Dataset extract
= = = =
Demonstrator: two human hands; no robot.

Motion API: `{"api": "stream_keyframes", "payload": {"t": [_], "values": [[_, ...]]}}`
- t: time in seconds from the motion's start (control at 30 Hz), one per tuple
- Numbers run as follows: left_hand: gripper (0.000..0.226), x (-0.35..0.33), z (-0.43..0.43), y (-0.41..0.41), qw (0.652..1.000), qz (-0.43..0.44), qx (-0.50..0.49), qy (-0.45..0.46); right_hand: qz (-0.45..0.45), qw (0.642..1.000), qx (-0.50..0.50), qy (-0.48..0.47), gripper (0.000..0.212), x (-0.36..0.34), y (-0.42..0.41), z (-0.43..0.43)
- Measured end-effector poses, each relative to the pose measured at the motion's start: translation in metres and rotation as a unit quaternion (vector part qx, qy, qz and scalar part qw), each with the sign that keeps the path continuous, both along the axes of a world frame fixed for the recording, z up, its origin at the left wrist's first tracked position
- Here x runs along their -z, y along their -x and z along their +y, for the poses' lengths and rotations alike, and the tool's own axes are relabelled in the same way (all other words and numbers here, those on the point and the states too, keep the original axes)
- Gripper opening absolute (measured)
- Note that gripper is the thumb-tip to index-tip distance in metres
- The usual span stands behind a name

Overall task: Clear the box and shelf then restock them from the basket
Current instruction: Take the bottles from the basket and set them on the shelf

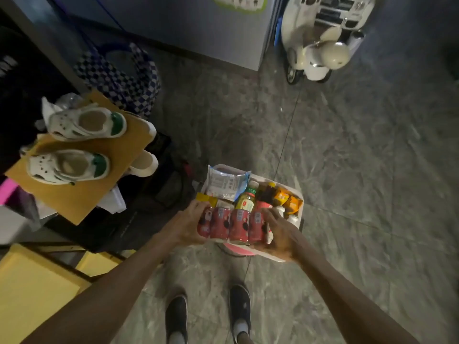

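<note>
A white basket (pixel 299 194) stands on the floor in front of my feet, packed with goods. Inside lie a blue-and-white snack packet (pixel 224 184), a green-capped bottle with a yellow label (pixel 246 201) and orange packets (pixel 289 201). A row of several red cans (pixel 233 225) spans the near end of the basket. My left hand (pixel 190 223) grips the row's left end and my right hand (pixel 279 232) grips its right end. The cans sit just above the basket's near rim. No box or shelf can be made out for certain.
A brown board (pixel 94 184) at left carries two white-and-green shoes (pixel 87 122). A checkered bag (pixel 119 80) lies behind it. Yellow panels (pixel 32 291) fill the bottom left. A cream toy scooter (pixel 320 45) and a grey cabinet (pixel 211 33) stand at the back.
</note>
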State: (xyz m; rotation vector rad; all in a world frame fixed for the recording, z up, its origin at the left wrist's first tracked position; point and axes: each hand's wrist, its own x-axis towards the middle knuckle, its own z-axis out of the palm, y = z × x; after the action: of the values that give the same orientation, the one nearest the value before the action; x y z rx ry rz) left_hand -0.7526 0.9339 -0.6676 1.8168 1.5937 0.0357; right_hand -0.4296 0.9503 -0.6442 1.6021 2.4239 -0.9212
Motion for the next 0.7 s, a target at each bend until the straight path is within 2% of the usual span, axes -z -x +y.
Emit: {"api": "stream_keyframes", "payload": {"t": [0.1, 0.2, 0.3, 0.43, 0.5, 0.57, 0.63, 0.7], "values": [[0.102, -0.053, -0.008, 0.006, 0.999, -0.046, -0.016, 0.001, 0.047, 0.999, -0.012, -0.007, 0.123, -0.056, -0.013, 0.008], [0.100, -0.111, -0.015, 0.012, 0.994, -0.103, -0.037, -0.001, 0.088, 0.996, -0.002, -0.016, 0.121, -0.105, -0.019, 0.015], [0.099, -0.160, -0.034, 0.021, 0.983, -0.162, -0.086, 0.014, 0.134, 0.991, 0.002, -0.016, 0.102, -0.150, -0.018, 0.016], [0.103, -0.201, -0.081, 0.041, 0.950, -0.241, -0.197, 0.021, 0.153, 0.988, -0.029, -0.017, 0.056, -0.218, 0.005, 0.008], [0.096, -0.220, -0.109, 0.048, 0.923, -0.293, -0.252, 0.000, 0.146, 0.988, -0.053, -0.016, 0.053, -0.241, 0.023, 0.005], [0.084, -0.241, -0.140, 0.055, 0.894, -0.317, -0.315, -0.039, 0.153, 0.985, -0.080, -0.022, 0.041, -0.258, 0.050, -0.002], [0.075, -0.262, -0.173, 0.064, 0.871, -0.316, -0.370, -0.072, 0.167, 0.981, -0.100, -0.022, 0.030, -0.267, 0.080, -0.009], [0.072, -0.278, -0.209, 0.076, 0.854, -0.298, -0.414, -0.099, 0.155, 0.980, -0.125, -0.013, 0.034, -0.267, 0.116, -0.016]]}}
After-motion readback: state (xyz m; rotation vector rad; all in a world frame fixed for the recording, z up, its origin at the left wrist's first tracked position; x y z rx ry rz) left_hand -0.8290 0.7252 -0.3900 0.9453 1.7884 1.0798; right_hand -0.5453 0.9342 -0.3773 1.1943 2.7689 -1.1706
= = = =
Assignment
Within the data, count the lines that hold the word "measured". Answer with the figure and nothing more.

Result of this exercise
2